Text: Romina Monferrini, Kirche ohne Grenzen, 21.6.21
Übersetzung: Monika Freund Schoch


Interdisciplinary parish work

A breath of fresh air through sociocultural animation 


«Is there a greater compliment than realizing that your idea is being implemented?» asks the sociocultural animator Rahel Fässler (26), who works in a Lucerne parish. She tells KoG which opportunities interdisciplinary cooperation offers for «being church on the spot».

What does Socio-Cultural Animation do in a parish?

Creating opportunities for encounters, being present where the most diverse age and person groups are, building relationships (…). It is essential that we as a parish accompany and encourage them in their process. In this way, even new, distant, different people can be addressed, reached and involved. In this way we go new ways, which are in the interest of the society. These paths may go beyond our previous ideas of church and parish life, but in return a dynamic of initiative, liveliness, participation and affiliation is created – and in the best case this is sustainable.

What does «low-threshold offer» mean?

It means accessibility for all. For example, attention is paid to what language, terms and images are used so that everyone understands. This implies that a simple and accessible language is chosen, free of technical terms. Also the way of communication should be diverse. (…) In addition, it also means that the offer is free or at least as inexpensive as possible. Consideration must also be given to the time and duration of the offers, always taking into account the daily or weekly structure of the respective target group.
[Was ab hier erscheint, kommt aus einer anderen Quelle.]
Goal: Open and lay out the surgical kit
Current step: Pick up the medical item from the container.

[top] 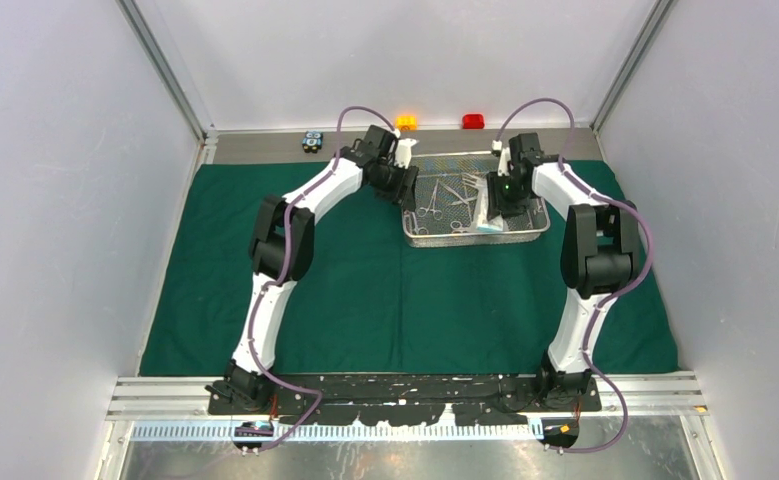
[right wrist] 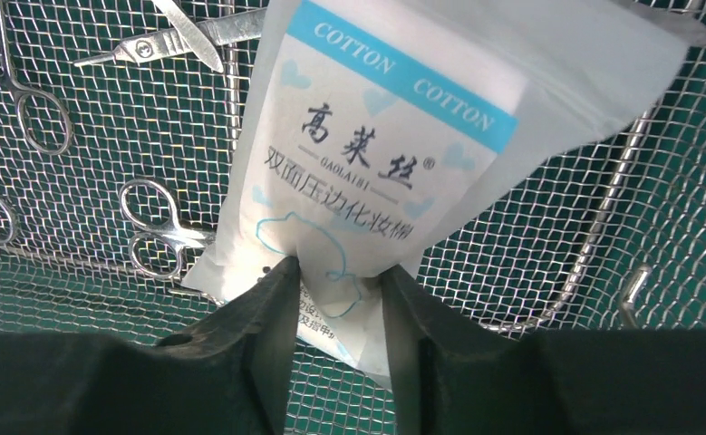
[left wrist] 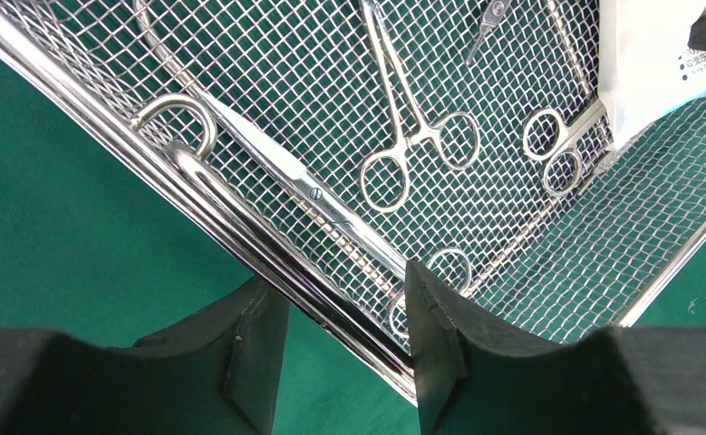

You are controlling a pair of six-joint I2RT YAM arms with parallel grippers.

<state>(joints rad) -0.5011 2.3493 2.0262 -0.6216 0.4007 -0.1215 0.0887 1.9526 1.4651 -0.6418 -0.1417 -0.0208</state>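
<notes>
The dark green cloth lies spread flat. The silver wire-mesh tray stands on it at the back centre. My left gripper is open, with its jaws astride the tray's left rim. Long scissors, forceps and small scissors lie in the tray. My right gripper is shut on the lower edge of the white-blue packet and holds it over the tray's right half. The packet also shows in the left wrist view.
An orange block, a red block and a black-blue block sit on the bare strip behind the cloth. White walls close in both sides. More steel tools lie in the tray beyond the packet.
</notes>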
What advantages does a parish have out of the interdisciplinary work?

I personally wish for an open church. And Socio-Cultural Animation has the tools to initiate and accompany church activities in such a way (…). Different professions with an enormous amount of expertise and methodological competence come together. The issue is then how to combine all these disciplines in the best possible way in practice. A good culture of discourse is needed so that discussions can take place at eye level about how important theological content and concerns can be implemented and brought to bear using sociocultural methods. Certainly the terminology barriers must be considered. Since one discipline, when it speaks of participation, for example, means something different from what the other knows about it.

Rahel Fässler
Quelle: Romina Monferrini
Rahel Fässler wirkt in einer Luzerner Pfarrei unter anderem in der Quartierarbeit und initiiert dort für und mit unterschiedlichen Altersgruppen partizipative Projekte.